正社員から副業の申請があった場合、企業の対応は次の3通りに分かれる。

【1】原則一切の副業を認めない。
【2】条件付きで副業を認める。
【3】会社に届け出をすれば副業を認める。

【1】の場合は、原則副業はできないことになる。ただし例外として副業の内容(例えば家業の手伝い等)によっては認められるケースがあるので、会社に相談することをおすすめする。

【3】は、事前に会社所定の方法に従って副業に関する届け出をすればよい。届け出の方法がわからない場合は上司もしくは担当部署に尋ねればいいだろう。

また、副業に対する規程等が一切ない会社もあるが、会社に知らせずに黙って副業をすると、後のトラブルになる可能性があるので(例えば副業中にけがや事故にあった場合の処遇等)、やはり会社には副業を行う旨を伝えた方がいいだろう。

 

問題になるのが【2】の場合である。

ここで、企業が副業を認める条件について話をする前に、労働者が企業に対して負う義務について考えてみよう。

労働者は企業と労働契約を結ぶと、その労働時間内は誠実な労働を提供する義務が生じる。その労働の質は「ただ出勤して働いていればいい」というものではなく、以下の義務を果たすことが求められる。

 ア 就業時間中は職務に専念すること。(職務専念義務)
 イ 会社の指揮命令及び就業規則に従うこと。(企業秩序維持義務)
また、ア、イに加えて労働者は以下の義務も負うことになる。
 ウ 企業の重要な情報を外部へ漏らすことの禁止(守秘義務)
 エ 自身の勤務している企業と競合している他企業への雇用や、独立して競合会社を設立する等の行為の禁止(競業避止義務)
 オ 会社内外にかかわらず、会社の信用を失墜させるような行為の禁止(信用保持義務)

【2】の会社は、副業を希望する正社員から事前相談もしくは所定申請手続きがあった場合、上記のアからオを念頭に置いた上で、企業によって多少の違いはあるが、だいたいが下記の項目を基準にして副業を認めるか否かの判断をしている。

また、下記の条件をクリアし副業を許可した場合でも、後日クリアできない事情が発生した場合には副業の許可を取り消すことが可能であることを就業規則に記載されている場合が殆どである。
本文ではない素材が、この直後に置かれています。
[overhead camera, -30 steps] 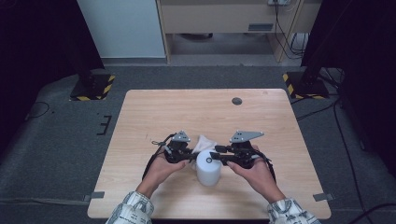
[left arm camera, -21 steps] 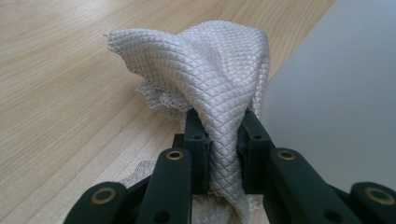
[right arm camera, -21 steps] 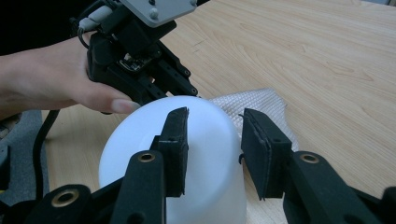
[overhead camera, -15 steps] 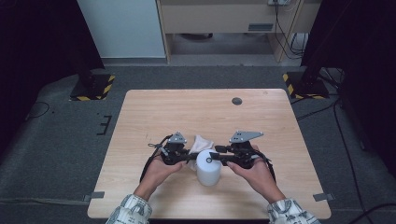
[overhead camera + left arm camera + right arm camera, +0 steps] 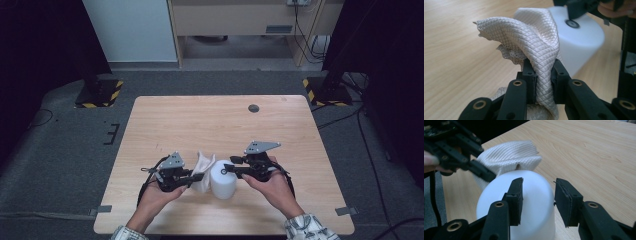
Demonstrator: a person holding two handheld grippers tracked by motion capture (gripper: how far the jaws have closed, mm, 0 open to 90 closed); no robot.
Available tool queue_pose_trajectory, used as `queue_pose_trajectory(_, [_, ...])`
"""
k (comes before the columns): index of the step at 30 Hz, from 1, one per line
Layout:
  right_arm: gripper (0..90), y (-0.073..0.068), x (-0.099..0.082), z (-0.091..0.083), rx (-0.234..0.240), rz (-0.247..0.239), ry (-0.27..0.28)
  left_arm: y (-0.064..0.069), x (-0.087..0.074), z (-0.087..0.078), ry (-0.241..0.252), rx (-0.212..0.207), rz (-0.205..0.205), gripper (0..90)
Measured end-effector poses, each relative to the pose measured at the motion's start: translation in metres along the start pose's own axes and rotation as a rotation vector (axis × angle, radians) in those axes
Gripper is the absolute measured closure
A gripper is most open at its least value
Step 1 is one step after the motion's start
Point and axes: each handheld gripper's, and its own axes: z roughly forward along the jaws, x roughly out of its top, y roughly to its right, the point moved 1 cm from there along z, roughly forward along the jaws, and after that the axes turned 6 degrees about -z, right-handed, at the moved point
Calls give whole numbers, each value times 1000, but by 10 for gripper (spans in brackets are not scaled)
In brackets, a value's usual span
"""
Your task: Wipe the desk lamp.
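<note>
Centrally, low in the high view, a pale wooden desk (image 5: 210,120) carries one white, cup-shaped plastic container standing upside down (image 5: 223,181) and one cream, diamond-textured cloth (image 5: 204,164), the cloth touching the container's left side. The left tongs (image 5: 196,177) are clamped on a bunched fold of the cloth; in the left gripper view the fabric (image 5: 534,47) is pinched tight between the two black jaws, its free end arching up and over toward the container (image 5: 584,42) at upper right. Compared with the frames of a second ago, the left hand (image 5: 155,197) has carried the cloth a little to the left in the picture and slightly upward, so that more of it now stands clear of the container; the container and the right hand (image 5: 272,187) have kept their places. The right tongs (image 5: 231,170) reach the container's top from the right; in the right gripper view the jaws stand apart over its rounded bottom (image 5: 524,202), gripping nothing, and they have just been opening a little further. Judged from this, the cloth is being drawn away from the container while the right tongs let it go, which suggests a wiping pass finishing or the cloth being repositioned. Count: one container, one cloth, two tongs, two hands, and one small dark round disc (image 5: 253,108) at the desk's upper right.
</note>
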Motion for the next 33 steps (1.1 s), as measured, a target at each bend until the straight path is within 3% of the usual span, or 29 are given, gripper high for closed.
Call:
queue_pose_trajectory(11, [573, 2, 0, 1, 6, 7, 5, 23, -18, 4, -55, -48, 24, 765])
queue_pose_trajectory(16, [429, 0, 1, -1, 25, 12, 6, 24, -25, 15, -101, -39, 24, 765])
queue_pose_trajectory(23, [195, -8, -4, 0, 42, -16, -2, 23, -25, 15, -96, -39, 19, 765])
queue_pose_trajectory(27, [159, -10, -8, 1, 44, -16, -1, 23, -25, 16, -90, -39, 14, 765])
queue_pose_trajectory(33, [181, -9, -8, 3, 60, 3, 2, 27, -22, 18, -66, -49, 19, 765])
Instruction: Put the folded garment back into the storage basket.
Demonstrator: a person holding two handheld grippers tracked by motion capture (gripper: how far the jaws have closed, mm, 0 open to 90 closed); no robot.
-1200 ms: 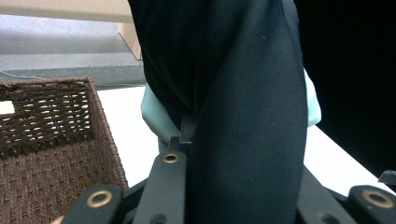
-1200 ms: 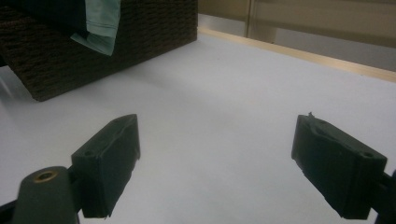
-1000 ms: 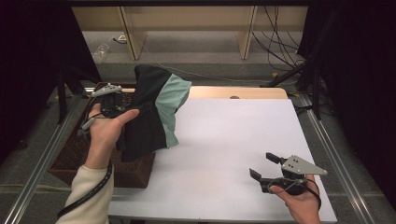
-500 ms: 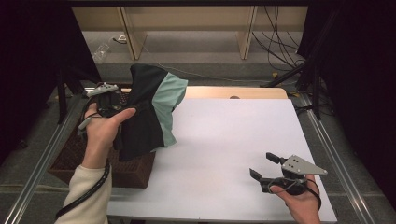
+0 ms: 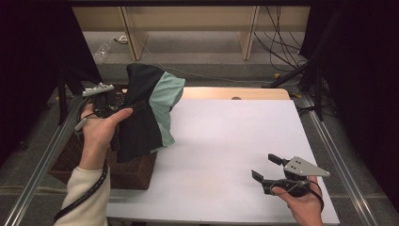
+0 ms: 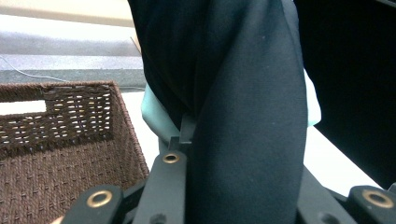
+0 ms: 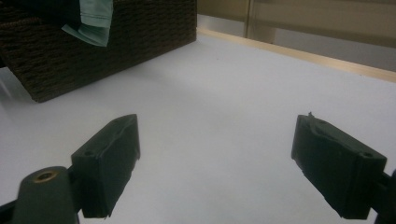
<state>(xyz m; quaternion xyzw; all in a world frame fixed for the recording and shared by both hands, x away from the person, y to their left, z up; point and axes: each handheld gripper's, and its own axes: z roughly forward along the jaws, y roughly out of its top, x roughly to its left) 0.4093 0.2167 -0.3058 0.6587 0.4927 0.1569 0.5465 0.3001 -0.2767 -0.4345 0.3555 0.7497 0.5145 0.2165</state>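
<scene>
Lifted slightly, garment [image 5: 146, 110] stays clamped in left gripper [image 5: 110, 106].

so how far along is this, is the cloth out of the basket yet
Mostly out: the left gripper is shut on the black and mint garment, holding it up above the wicker basket, its lower edge hanging by the basket's rim. Nothing is laid on the white table yet. The right gripper waits open, low over the table. Left: probably bringing the garment over and setting it down.
</scene>
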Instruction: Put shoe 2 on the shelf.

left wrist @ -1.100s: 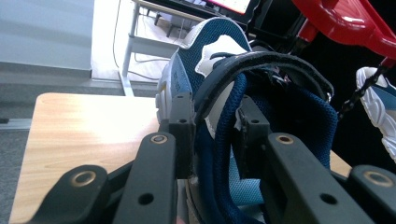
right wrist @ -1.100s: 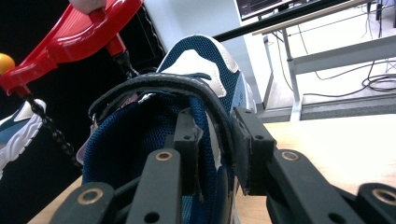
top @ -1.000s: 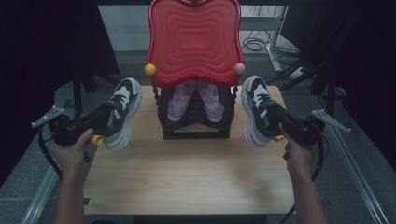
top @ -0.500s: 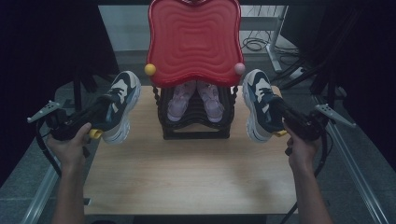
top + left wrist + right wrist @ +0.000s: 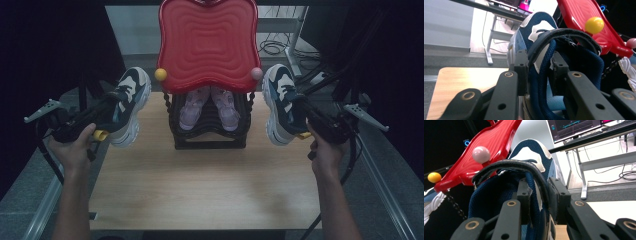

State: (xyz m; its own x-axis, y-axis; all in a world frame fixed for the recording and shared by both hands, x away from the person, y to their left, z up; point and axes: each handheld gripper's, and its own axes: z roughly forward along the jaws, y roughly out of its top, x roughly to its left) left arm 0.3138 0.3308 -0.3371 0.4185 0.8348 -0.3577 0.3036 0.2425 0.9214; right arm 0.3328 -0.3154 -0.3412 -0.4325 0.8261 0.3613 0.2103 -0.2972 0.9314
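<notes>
Between each gripper's fingers, clenched on its collar, hangs a navy sneaker, the left gripper (image 5: 107,107) holding the left sneaker (image 5: 129,102) and the right gripper (image 5: 305,114) the right sneaker (image 5: 280,102), both off the counter (image 5: 200,185) beside the shoe rack (image 5: 210,127), apparently unplaced.

1. No lettering, brand mark or number can be read on anything in these views.
2. Beyond the right tool (image 5: 537,195), a monitor (image 5: 574,127) shows coloured graph lines; any writing there is too small to make out.
</notes>
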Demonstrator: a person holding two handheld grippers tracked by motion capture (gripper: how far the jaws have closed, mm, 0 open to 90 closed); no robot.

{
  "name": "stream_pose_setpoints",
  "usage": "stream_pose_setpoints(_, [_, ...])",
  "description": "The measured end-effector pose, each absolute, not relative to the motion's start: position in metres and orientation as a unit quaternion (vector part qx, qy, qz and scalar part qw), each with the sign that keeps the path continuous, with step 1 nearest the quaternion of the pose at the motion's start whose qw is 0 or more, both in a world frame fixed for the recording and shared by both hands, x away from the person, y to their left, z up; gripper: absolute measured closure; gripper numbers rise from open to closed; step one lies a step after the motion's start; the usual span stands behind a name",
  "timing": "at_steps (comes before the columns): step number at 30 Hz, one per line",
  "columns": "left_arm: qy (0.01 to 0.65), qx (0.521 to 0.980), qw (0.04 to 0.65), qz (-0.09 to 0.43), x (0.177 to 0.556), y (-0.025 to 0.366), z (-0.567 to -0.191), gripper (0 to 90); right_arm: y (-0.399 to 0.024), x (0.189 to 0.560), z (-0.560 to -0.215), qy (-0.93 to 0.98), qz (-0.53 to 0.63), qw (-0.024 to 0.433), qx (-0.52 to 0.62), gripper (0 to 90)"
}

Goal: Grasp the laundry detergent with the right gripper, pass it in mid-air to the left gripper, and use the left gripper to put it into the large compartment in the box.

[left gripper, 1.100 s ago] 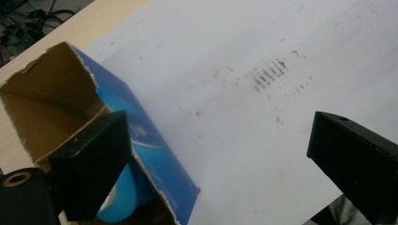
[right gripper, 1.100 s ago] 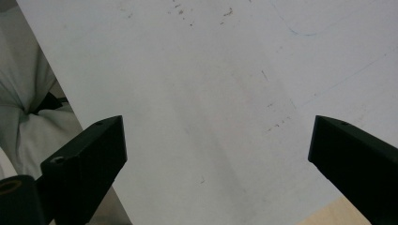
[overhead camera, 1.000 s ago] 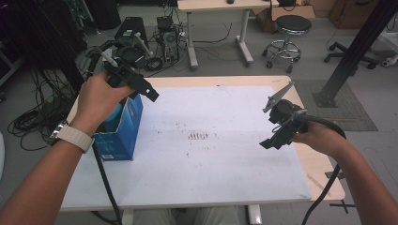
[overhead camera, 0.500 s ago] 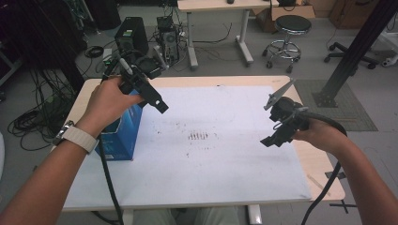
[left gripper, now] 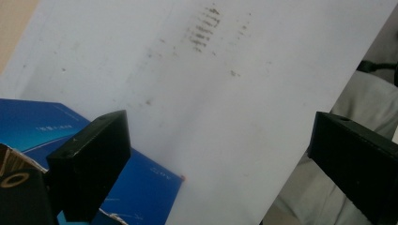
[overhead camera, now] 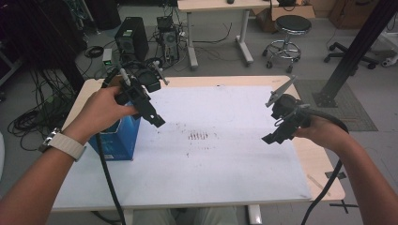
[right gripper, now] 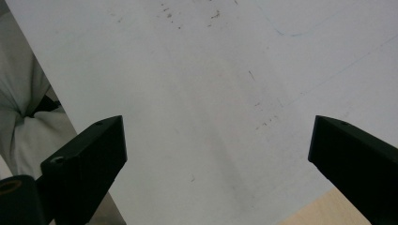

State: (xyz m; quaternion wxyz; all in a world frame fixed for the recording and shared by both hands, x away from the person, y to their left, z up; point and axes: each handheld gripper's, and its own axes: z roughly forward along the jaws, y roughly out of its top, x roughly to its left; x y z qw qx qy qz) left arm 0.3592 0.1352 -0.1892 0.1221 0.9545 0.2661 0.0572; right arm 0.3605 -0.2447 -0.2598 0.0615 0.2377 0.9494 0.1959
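High view shows your left gripper up in the air near the left edge of the table, just beside the top of the blue box. The blue box stands on the white sheet, close to the table's left edge. Your left gripper holds nothing. In the left gripper view its jaws are spread wide, and the blue box sits low down by one jaw, not between them. Some dark smudges mark the middle of the white sheet. Your right gripper floats near the right edge of the table, well apart from the blue box. In the right gripper view its jaws are wide apart too, with bare white sheet under them.
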Motion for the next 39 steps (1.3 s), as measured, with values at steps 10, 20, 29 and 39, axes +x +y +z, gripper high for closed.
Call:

(1)副業を認めることにより、本業の労務提供上の支障があるか?
本業と副業の両方を行うことにより、本業の仕事の質が落ちる(遅刻や早退を繰り返す、業務時間中に居眠りや副業に関する連絡等で中抜けするなど)と考えられる場合、副業を許可しないとしている。

(2)従業員の健康に問題が生じる可能性があるか?
(1)と連動するが、長時間労働の状態が続くと該当社員の健康に影響を及ぼす可能性があるし、最悪の場合健康を損ね、本業の労働提供ができなくなることも考えられる。

(3)企業秘密の漏えい、またはその可能性があるか?

(4)競業会社で副業をすることにより企業の利益を害する可能性があるか?
 同業他社での副業がすべて不許可とは限らず、「企業の利益を害することがない」と会社が認めれば副業が可能になるケースもある。(例:A病院に勤務する日勤看護師が副業として月2回B病院の夜勤を行うケースなど)

(5)副業をすることが会社の名誉、社会的信用、信頼関係を損なう可能性があるか?
会社によって認識の違いはあるが、例えば反社会的な企業での副業を行うなどがあてはまる。